Uploaded image for project: 'Flink'
  1. Flink
  2. FLINK-4544

TaskManager metrics are vulnerable to custom JMX bean installation

    Details

    • Type: Bug
    • Status: Closed
    • Priority: Major
    • Resolution: Fixed
    • Affects Version/s: 1.1.2
    • Fix Version/s: 1.2.0
    • Component/s: Metrics
    • Labels:
      None

      Description

      The TaskManager's CPU load magic may fail when JMX providers are overwritten.

      The TaskManager logic checks if the class com.sun.management.OperatingSystemMXBean is available. If yes, it assumes that the ManagementFactory.getOperatingSystemMXBean() is of that type. That is not necessarily the case.

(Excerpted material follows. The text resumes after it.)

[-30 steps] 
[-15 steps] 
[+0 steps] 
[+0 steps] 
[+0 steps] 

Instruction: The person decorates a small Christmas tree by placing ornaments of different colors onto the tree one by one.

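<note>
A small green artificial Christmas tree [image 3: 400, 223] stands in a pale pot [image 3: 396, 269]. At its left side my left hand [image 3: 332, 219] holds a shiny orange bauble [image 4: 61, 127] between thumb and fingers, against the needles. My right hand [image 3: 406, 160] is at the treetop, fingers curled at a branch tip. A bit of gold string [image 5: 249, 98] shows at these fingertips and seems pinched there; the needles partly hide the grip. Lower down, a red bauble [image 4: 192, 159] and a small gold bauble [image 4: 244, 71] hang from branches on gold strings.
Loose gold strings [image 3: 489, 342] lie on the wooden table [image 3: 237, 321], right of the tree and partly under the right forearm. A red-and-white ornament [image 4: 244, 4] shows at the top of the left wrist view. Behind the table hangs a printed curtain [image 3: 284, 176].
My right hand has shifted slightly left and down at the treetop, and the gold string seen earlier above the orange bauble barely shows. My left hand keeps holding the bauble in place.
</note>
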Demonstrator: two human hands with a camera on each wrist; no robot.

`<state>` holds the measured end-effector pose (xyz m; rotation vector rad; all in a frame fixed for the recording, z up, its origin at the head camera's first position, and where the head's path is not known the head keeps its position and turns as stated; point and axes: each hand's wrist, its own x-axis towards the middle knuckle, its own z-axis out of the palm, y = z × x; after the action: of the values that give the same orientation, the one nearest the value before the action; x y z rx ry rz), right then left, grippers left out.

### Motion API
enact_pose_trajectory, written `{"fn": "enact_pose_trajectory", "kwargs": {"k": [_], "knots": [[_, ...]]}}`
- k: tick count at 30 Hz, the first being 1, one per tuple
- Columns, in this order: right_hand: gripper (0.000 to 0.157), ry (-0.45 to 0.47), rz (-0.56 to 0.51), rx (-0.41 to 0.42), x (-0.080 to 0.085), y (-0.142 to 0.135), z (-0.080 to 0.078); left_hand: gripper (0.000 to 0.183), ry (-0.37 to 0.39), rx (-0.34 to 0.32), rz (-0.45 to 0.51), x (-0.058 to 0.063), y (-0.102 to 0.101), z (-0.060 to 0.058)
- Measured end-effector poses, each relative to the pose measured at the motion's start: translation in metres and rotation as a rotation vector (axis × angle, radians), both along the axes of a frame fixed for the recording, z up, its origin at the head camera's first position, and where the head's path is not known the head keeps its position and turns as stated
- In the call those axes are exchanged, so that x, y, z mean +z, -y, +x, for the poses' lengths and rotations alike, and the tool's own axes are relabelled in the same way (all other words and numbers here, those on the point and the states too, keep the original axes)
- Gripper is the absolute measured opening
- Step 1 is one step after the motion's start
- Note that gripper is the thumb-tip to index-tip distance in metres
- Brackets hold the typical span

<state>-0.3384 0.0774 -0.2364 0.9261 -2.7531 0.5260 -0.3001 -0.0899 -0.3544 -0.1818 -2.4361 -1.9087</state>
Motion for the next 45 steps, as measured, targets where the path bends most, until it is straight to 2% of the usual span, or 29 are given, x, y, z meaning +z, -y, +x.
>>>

      This is visible in the Cassandra tests, as Cassandra overrides the JMX provider - every heartbeat causes an exception that is logged (See below), flooding the log, killing the heartbeat message.

      I would also suggest to move the entire metrics code out of the TaskManager class into a dedicated class TaskManagerJvmMetrics. That one can, with a static method, install the metrics into the TaskManager's metric group.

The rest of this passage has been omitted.